Remove-Item $excelFile -ErrorAction SilentlyContinue

# create an array with the data
$math = @()
for ($i=0;$i -lt 361; $i++) {
    $r = $i/180*3.14
    $math += [pscustomobject]@{ Angle = $i; Sin = [math]::Sin($r); Cos = [math]::Cos($r) }
}

# export data first
$math | Export-Excel -Path $excelFile -WorksheetName Math -AutoSize -TableName Math -KillExcel

# define the chart
$chartDef2 = New-ExcelChartDefinition -Title 'Sin(x)/Cos(x)' `
    -ChartType Line   `
    -XRange "Math[Angle]" `
    -YRange @("Math[Cos]","Math[Sin]") `
    -SeriesHeader 'Cos(x)','Sin(x)'`
    -Row 0 -Column 0

# add the chart to another worksheet
Export-Excel -Path $excelFile -WorksheetName MathChart -ExcelChartDefinition $chartDef2 -Activate -Show
ImportExcel - New-ExcelChartDefinition

The first worksheet (Math) has the data and the other one gets the beautiful sine waves.

There is a way to add the chart separately, using Add-ExcelChart.

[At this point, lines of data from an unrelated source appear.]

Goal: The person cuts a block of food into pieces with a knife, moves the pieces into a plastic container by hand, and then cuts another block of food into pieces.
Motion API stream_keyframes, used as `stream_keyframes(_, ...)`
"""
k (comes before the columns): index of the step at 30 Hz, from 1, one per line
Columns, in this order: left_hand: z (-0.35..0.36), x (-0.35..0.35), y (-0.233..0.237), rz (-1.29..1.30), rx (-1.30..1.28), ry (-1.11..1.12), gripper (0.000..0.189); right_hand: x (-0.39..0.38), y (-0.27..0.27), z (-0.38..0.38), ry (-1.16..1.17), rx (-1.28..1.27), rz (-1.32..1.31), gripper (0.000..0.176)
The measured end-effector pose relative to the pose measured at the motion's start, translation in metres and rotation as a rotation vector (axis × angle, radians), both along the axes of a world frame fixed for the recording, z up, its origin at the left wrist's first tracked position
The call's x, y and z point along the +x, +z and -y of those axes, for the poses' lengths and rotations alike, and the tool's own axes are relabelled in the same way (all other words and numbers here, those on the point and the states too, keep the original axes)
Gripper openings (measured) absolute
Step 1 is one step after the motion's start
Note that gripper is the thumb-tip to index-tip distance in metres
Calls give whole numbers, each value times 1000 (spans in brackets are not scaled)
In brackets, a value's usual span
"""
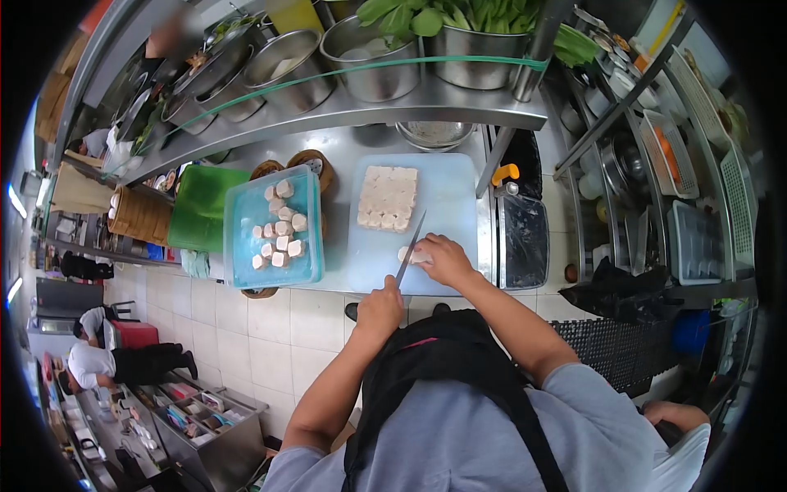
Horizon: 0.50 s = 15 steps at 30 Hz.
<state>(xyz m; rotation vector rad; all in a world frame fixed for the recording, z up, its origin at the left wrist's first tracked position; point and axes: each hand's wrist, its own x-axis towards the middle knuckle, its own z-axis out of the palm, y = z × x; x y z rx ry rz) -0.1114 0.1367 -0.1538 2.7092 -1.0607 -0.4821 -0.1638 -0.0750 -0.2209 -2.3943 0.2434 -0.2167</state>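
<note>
My left hand [381, 308] is closed round the handle of a knife [411, 250], whose blade points up and away to the right. The blade lies against a small pale piece of food [420, 256], which my right hand [444, 261] grips from the right. Both are over a white cutting board [451, 189]. Further up the board sits a larger pale slab [388, 197], scored into cubes and resembling tofu, though I cannot confirm the kind. To the left, a clear bluish plastic container [242, 215] holds several loose cubes [281, 243] of the same pale food.
A green board [201, 207] lies left of the container, near round bamboo baskets [322, 168]. Metal pots [369, 70] and leafy greens [447, 16] stand on a steel shelf [344, 123] above the counter. Racks are at right. Another person [115, 361] works at lower left.
</note>
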Motion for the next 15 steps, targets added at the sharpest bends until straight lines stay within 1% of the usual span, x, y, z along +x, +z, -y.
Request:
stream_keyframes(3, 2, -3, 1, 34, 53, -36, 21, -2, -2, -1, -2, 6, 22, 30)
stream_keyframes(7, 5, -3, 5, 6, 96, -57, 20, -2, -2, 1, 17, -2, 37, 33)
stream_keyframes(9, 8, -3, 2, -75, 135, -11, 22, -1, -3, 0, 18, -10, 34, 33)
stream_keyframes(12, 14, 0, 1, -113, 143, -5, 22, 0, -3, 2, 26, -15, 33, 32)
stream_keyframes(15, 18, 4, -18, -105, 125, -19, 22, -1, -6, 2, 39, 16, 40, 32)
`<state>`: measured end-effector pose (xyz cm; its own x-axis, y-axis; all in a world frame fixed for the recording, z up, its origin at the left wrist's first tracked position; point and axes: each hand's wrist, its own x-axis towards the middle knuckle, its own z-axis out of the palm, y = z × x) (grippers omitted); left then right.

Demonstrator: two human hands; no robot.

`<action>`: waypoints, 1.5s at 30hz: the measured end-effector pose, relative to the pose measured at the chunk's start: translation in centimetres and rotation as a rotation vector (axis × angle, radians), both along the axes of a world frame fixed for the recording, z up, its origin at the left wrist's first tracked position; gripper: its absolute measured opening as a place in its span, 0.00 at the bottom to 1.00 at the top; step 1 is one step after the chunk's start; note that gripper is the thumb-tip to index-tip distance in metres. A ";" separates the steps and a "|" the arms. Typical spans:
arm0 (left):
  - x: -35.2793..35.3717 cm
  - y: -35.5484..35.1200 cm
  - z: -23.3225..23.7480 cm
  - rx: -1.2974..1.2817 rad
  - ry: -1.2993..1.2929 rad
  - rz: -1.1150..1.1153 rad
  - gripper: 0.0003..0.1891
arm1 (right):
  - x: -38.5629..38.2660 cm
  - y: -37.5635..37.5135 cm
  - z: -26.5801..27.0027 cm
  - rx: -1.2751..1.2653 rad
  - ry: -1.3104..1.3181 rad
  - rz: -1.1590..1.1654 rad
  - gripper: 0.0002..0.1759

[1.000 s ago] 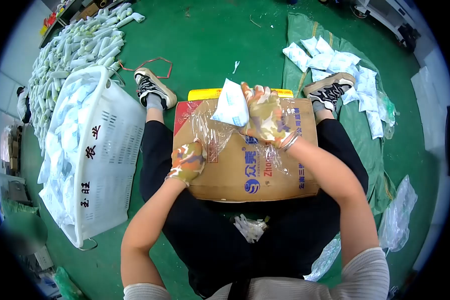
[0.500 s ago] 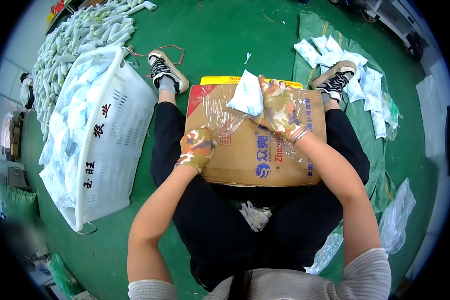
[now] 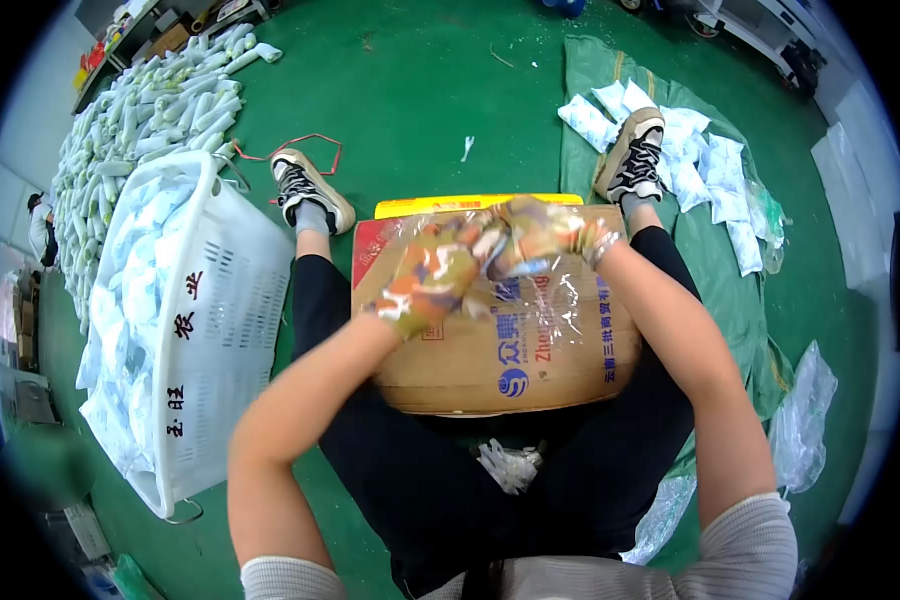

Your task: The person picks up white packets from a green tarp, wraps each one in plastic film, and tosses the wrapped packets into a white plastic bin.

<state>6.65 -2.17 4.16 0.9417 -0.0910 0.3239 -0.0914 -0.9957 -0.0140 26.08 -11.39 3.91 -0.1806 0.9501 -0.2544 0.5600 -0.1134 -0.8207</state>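
My left hand (image 3: pixel 432 272), in a camouflage-print glove, reaches over a brown cardboard box (image 3: pixel 440 375) lying across my legs. My right hand (image 3: pixel 542 238), gloved alike, meets it above the box's far half. Motion smears both hands, and the left fingers are hidden where the hands come together. A pale blue-white bit of a white packet (image 3: pixel 535 267) shows under my right hand, whose fingers are curled round it; most of the packet is covered. Clear wrinkled plastic film (image 3: pixel 570 300) lies on the box top, which carries blue and red print.
A white plastic basket (image 3: pixel 232 300) full of white packets stands at left, before a heap of wrapped long pale vegetables (image 3: pixel 150 120). On a green sheet (image 3: pixel 595 75) at right lie several white packets (image 3: pixel 725 165). Small pale strips (image 3: pixel 510 465) lie between my legs.
My left hand has moved up and right from the box's left edge to meet my right hand. The white packet, raised in plain sight before, is now mostly covered by my hands.
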 end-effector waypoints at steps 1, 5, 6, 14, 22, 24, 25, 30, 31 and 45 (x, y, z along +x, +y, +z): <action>1.2 0.9 0.1 -0.024 0.092 -0.004 0.21 | 0.5 0.2 0.2 -0.163 -0.063 -0.085 0.33; 4.0 2.3 2.6 -0.173 0.453 0.165 0.13 | -4.4 -4.9 -3.0 0.343 -0.210 -0.998 0.48; 5.0 2.6 1.7 -0.388 0.492 0.329 0.14 | -6.9 -6.9 -3.5 0.352 -0.489 -0.902 0.50; 3.0 0.4 4.9 -0.152 0.640 0.041 0.14 | -2.5 -11.7 1.6 0.884 -0.461 -0.966 0.18; -1.5 0.1 2.0 -0.788 0.892 -0.091 0.29 | -14.1 -13.0 3.0 0.293 -0.703 -0.386 0.34; -1.8 -0.9 1.0 -0.824 0.986 -0.032 0.32 | -15.7 -15.9 0.5 0.526 -0.805 -0.361 0.36; -1.2 -1.2 -0.8 -0.864 1.246 -0.017 0.33 | -15.8 -16.5 -1.3 0.559 -0.944 -0.313 0.39; -4.0 -3.7 -0.2 -0.347 0.790 0.070 0.31 | -12.1 -15.3 0.7 0.144 -0.463 -0.165 0.40; -3.9 -4.1 0.1 -0.345 0.798 0.073 0.31 | -10.5 -13.7 2.0 0.062 -0.432 -0.051 0.34; 0.1 -4.6 -6.8 -2.220 0.681 0.155 0.25 | -1.1 -2.9 -4.9 -0.074 0.030 0.363 0.28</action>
<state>6.80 -6.75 -2.68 0.8802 -0.1128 -0.4610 0.4378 0.5679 0.6970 25.02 -14.29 -1.02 -0.5108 0.8022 -0.3092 0.5506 0.0290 -0.8343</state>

# cleanup any previous files
$excelFile = "$env:TEMP\MikeyEvents.xlsx"
Remove-Item $excelFile -ErrorAction SilentlyContinue

# define data
$data = @"
Surface,Value
Right wall,1
Floor,1
Left wall,1
"@

# export data to the excel worksheet
$data | ConvertFrom-Csv | Export-Excel -Path  $excelFile -AutoFilter -WorksheetName Pie -AutoNameRange -AutoSize -Show -KillExcel

# using Open/Close ExcelPackage add the new chart
$excel = Open-ExcelPackage $excelFile
Add-ExcelChart -Worksheet $excel.Pie -ChartType Pie -Title Pie -XRange Surface -YRange Value
Close-ExcelPackage $excel -Show
ImportExcel - Add-ExcelChart

Summary

I hope you enjoyed this post and you are a bit more confident using the module. There are endless possibilities and scenarios.